Rural Water Assists in Pump Repair; Prevents Hospital and Nursing Home from Losing Service

FAYETTE, Miss. – When the City of Fayette, Miss. lost its last booster pump, the community’s nursing home and hospital were in danger of losing service. Assistance from the Mississippi Rural Water Association helped restore water to the community and prevent a disaster.

The city was supposed to have three booster pumps and a service pump, but two of the booster pumps had been out of service for several months and the remaining pumps were not operating at full capacity. When the service pump failed, several sections of the community were left without water.

“We had to cancel school and my nursing home and my hospital were about to lose water,” said Fayette Mayor Londell Enoches.

The community began calling state agencies, looking for assistance.

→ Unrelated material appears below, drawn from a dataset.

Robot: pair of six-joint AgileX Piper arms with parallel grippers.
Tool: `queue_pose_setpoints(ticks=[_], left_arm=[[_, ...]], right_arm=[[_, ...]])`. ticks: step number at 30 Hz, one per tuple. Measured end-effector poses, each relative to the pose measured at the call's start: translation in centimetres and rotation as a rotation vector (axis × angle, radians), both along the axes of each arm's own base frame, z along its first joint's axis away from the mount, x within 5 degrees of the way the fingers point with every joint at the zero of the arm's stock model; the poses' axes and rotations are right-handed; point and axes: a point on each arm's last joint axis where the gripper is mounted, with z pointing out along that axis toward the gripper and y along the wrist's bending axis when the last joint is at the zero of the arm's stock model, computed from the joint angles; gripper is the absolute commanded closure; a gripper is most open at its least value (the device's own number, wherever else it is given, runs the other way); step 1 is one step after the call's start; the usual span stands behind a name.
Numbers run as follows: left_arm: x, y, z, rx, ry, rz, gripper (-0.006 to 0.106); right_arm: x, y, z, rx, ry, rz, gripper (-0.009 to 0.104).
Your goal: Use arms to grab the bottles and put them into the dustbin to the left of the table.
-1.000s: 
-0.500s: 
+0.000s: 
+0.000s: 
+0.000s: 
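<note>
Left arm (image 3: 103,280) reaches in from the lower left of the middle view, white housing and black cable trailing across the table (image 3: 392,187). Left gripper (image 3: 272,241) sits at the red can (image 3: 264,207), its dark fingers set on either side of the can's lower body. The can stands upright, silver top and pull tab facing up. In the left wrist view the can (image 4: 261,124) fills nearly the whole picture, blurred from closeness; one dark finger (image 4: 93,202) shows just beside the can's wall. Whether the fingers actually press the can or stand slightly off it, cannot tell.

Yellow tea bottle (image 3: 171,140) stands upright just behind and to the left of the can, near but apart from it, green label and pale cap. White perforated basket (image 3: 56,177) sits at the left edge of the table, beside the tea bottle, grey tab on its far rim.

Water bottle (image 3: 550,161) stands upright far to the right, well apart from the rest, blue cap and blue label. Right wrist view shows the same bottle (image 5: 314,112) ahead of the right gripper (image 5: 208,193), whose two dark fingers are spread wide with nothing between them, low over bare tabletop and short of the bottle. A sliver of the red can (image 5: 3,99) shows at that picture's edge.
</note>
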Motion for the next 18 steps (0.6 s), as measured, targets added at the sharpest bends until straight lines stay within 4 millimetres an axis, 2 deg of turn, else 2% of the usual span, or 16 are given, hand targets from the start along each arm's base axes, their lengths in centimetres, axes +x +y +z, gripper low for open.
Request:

The Mississippi Emergency Management Agency had limited options because there was no declared emergency, but they referred the community to MsRWA.

Joe Grammer, a MsRWA Circuit Rider, traveled to Fayette and began to assess the situation.

“They had ordered replacement parts, but those wouldn’t arrive for several days,” Grammer explained. “The pumps weren’t operating properly – they had a damaged impeller or something else – so they would have to be rebuilt.”

The Circuit Rider started calling supply companies and local well drillers, trying to locate parts. A drilling company directed him to Precision Armature, an electric motor shop. A tech from Precision Armature came to Fayette to assist with servicing the motors and pumps.

“He helped get one motor working,” Grammer said. “We disassembled the pumps. Then we used the best parts – we picked out the best impeller – to rebuild one good pump.”

“We got the city back up before dark.”

After the emergency, Grammer continued to assist the system.

“They had an aerator that was off-line because it had a split in the bottom,” he explained. “Mississippi Rural Water helped them locate another aerator.”

The Fayette water system needs to add lyme to change the Ph of their water and make it less corrosive. When one of their lyme feeders broke, Grammer helped locate a feeder from another community that had recently upgraded their equipment and helped arrange for Fayette to purchase the used feeder.

The assistance has been critical to allowing Fayette to provide clean drinking water to their 1,600 residents.

“I have much respect for Mr. Grammer,” Enoches said. “His help has been very important. He’s a great asset for rural Mississippi.”